#### [WORK REQUIRED]
Below are the records; extract from them the line containing "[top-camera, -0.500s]" to the line containing "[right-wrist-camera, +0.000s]", both lines included, exactly and with no pictures.

%%

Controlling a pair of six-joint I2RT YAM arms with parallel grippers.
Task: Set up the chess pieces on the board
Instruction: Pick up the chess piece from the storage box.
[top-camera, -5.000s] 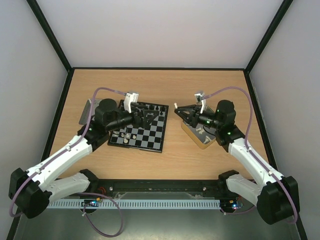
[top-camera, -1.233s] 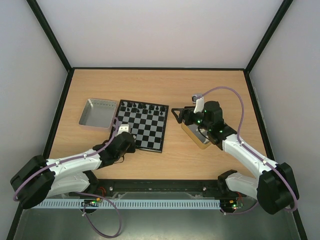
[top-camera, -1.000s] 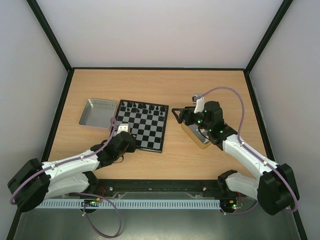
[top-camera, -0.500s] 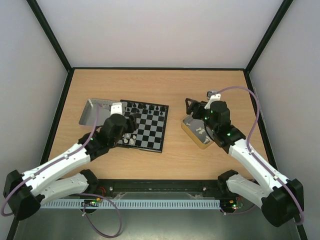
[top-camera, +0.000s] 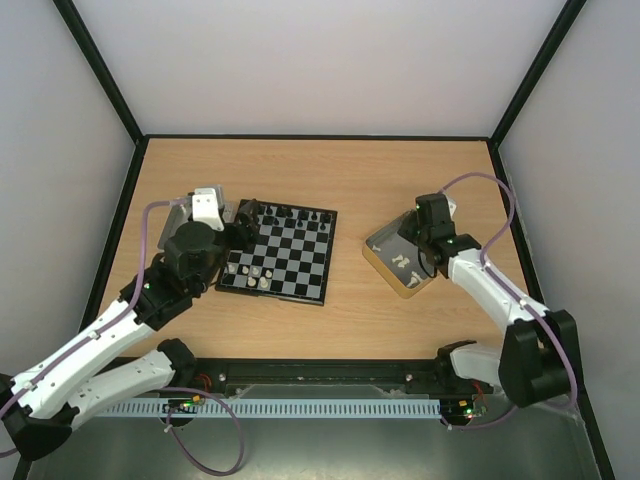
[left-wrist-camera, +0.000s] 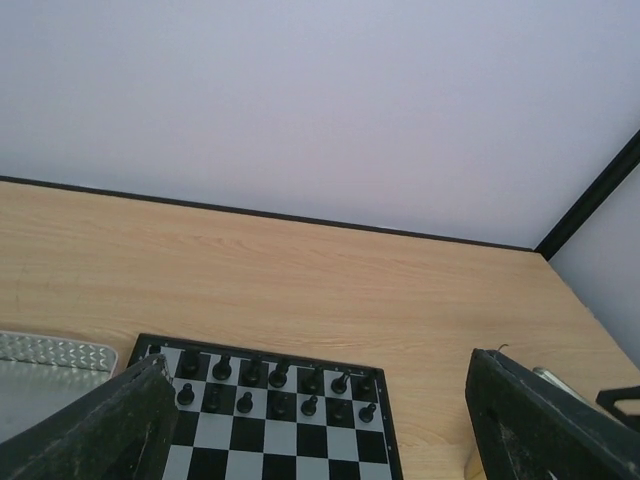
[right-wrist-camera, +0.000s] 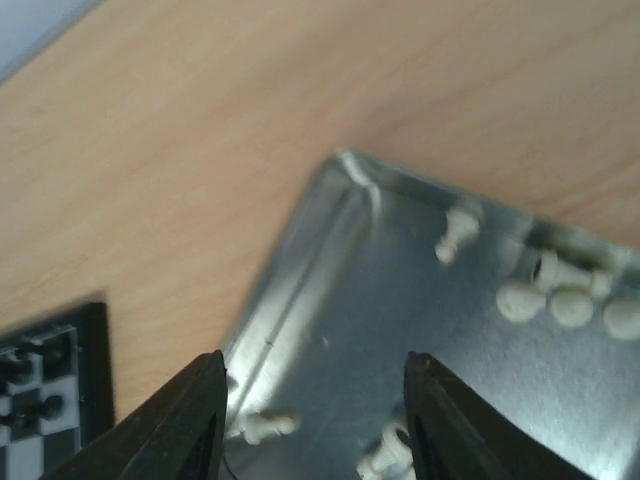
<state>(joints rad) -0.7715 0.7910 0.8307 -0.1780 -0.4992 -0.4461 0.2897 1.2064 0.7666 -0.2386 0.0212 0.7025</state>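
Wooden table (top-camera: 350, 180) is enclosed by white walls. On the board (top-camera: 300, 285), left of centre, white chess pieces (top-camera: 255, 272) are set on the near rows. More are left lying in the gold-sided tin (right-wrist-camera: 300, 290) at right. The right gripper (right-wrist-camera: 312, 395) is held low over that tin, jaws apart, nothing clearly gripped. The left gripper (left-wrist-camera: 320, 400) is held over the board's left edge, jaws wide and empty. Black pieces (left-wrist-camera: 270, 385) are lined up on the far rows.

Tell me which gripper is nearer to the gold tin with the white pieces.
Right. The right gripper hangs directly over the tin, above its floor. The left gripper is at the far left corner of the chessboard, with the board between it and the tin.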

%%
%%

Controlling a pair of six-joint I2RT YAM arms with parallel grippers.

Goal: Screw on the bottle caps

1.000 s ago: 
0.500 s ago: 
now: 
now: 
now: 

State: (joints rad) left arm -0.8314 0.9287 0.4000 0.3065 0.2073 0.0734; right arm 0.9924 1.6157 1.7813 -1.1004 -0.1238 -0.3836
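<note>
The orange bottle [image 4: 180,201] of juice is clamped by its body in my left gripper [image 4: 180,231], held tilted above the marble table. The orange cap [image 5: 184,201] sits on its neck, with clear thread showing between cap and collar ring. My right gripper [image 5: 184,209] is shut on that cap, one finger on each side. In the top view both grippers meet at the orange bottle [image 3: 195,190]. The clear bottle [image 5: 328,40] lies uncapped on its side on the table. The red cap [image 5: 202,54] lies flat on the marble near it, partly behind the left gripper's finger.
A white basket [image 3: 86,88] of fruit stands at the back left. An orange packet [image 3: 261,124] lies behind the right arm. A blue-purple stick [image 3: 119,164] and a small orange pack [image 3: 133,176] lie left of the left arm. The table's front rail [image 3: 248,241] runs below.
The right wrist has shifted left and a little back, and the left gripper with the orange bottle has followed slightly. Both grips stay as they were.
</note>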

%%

#### [COMPLETED EXERCISE]
[top-camera, -0.500s] 
[top-camera, +0.000s] 
[left-wrist-camera, +0.000s] 
[right-wrist-camera, +0.000s] 

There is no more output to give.